[Information shown]
-- Opening Marker --

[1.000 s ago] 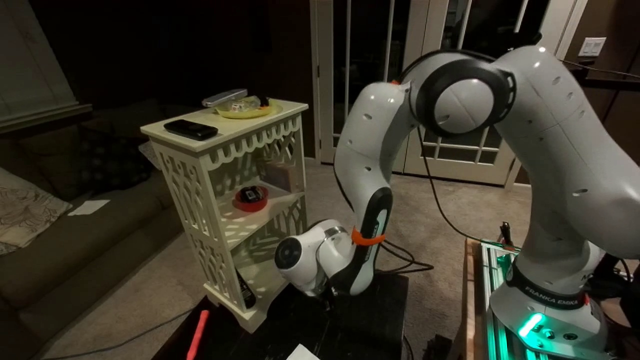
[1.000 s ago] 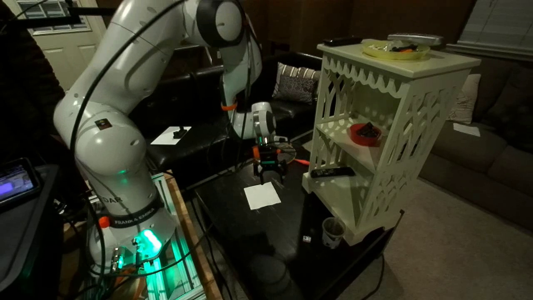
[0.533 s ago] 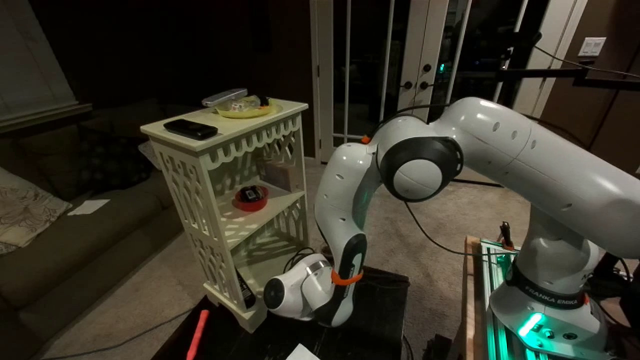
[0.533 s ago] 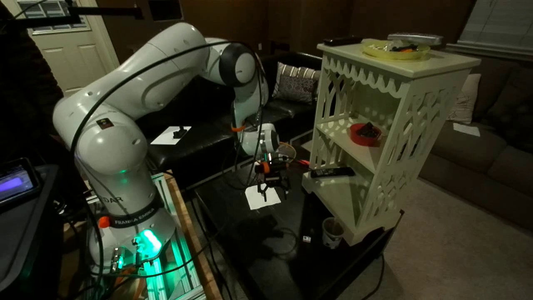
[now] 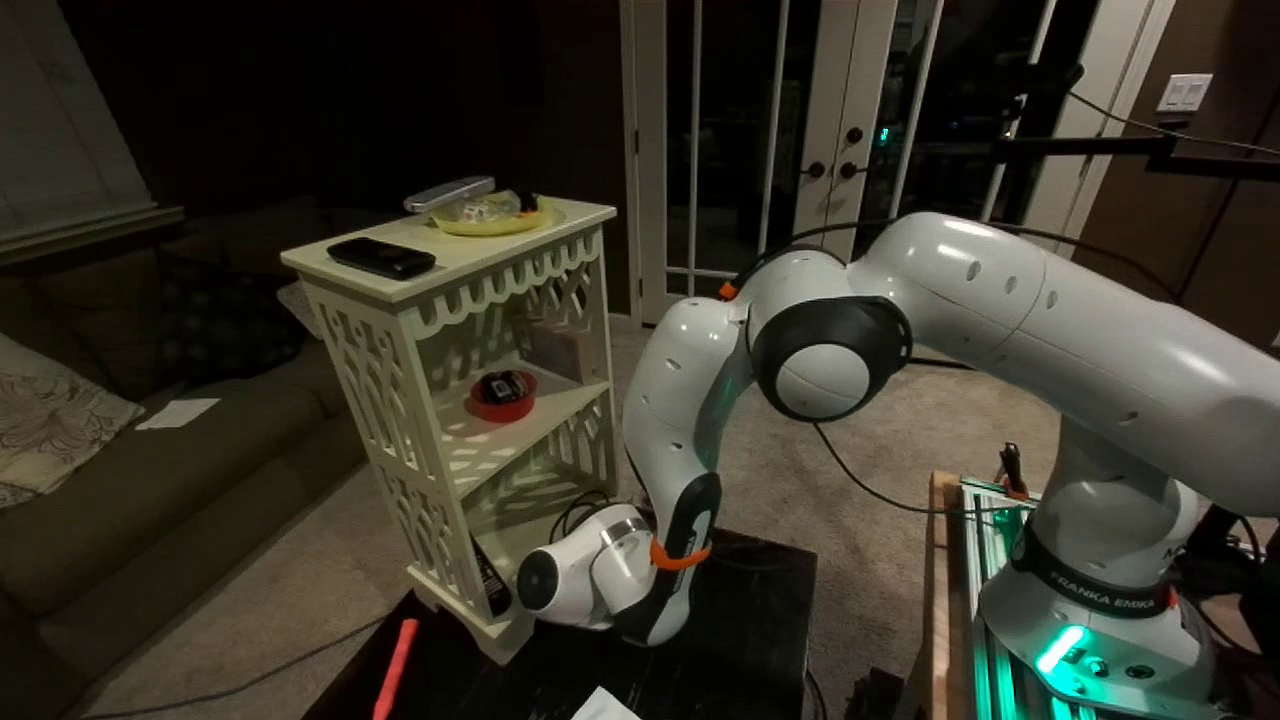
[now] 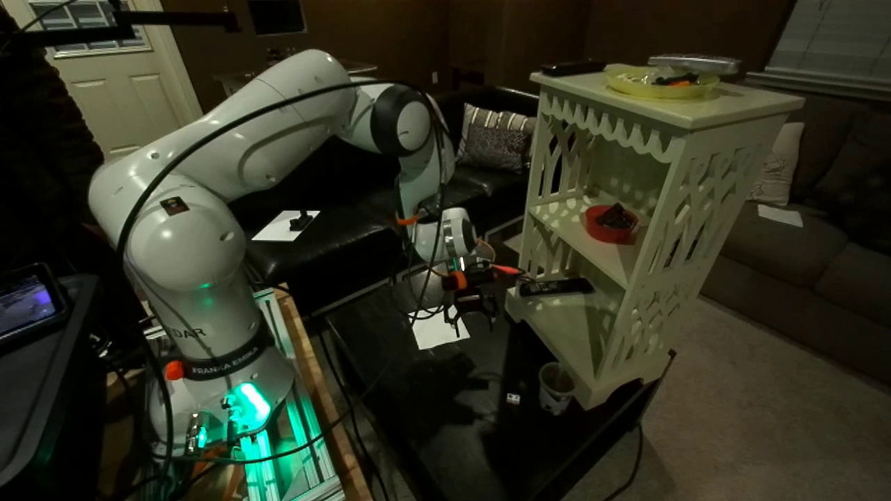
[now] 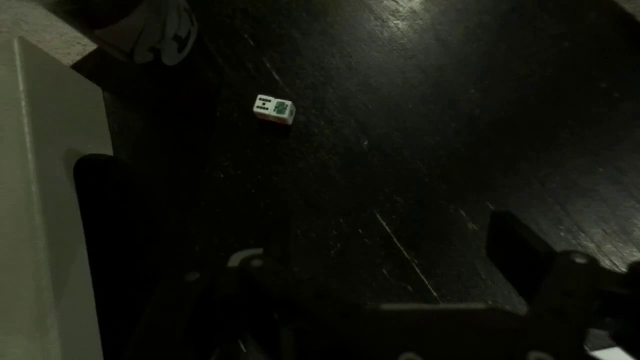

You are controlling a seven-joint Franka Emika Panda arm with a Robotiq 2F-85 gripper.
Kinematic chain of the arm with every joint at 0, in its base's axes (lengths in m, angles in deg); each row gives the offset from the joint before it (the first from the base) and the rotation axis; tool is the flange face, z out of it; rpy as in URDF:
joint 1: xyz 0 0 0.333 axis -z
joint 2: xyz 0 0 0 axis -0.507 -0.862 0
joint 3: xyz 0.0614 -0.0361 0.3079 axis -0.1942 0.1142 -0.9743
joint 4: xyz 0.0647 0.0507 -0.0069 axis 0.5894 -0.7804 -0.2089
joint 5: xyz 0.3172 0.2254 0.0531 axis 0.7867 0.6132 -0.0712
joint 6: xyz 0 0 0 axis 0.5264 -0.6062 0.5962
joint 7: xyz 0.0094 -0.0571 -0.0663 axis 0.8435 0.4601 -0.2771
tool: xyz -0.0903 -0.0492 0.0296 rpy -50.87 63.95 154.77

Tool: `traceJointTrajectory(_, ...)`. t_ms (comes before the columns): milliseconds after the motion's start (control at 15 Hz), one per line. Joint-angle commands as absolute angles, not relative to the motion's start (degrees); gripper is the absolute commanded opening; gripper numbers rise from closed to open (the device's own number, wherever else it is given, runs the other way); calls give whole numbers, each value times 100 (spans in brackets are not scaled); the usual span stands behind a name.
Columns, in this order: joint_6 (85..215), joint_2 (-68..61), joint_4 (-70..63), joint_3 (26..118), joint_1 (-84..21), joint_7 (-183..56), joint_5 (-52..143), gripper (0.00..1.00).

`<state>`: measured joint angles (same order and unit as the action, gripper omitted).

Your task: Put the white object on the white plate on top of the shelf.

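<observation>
The shelf (image 6: 660, 223) has a yellow plate (image 6: 658, 92) of things (image 6: 677, 81) on top, a red bowl (image 6: 602, 233) of dark stuff (image 6: 615, 218) inside. The white thing (image 7: 273, 110) and a cup (image 6: 555, 400) are on the counter (image 6: 390, 355) near the shelf. The fingers (image 7: 520, 255) are apart.

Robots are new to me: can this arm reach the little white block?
Probably yes: the fingers are apart, and nothing visible lies between them and the white block, though a cup stands near.

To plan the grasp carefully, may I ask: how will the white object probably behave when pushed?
The white object looks flat-sided, so it should slide rather than roll. Its straight edges suggest stiffness. Smaller than the cup, it is probably light.
</observation>
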<state>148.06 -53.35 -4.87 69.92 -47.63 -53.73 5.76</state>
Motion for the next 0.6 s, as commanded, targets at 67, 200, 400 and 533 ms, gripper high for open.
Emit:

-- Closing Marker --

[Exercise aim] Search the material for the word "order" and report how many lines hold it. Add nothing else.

[Task response] 2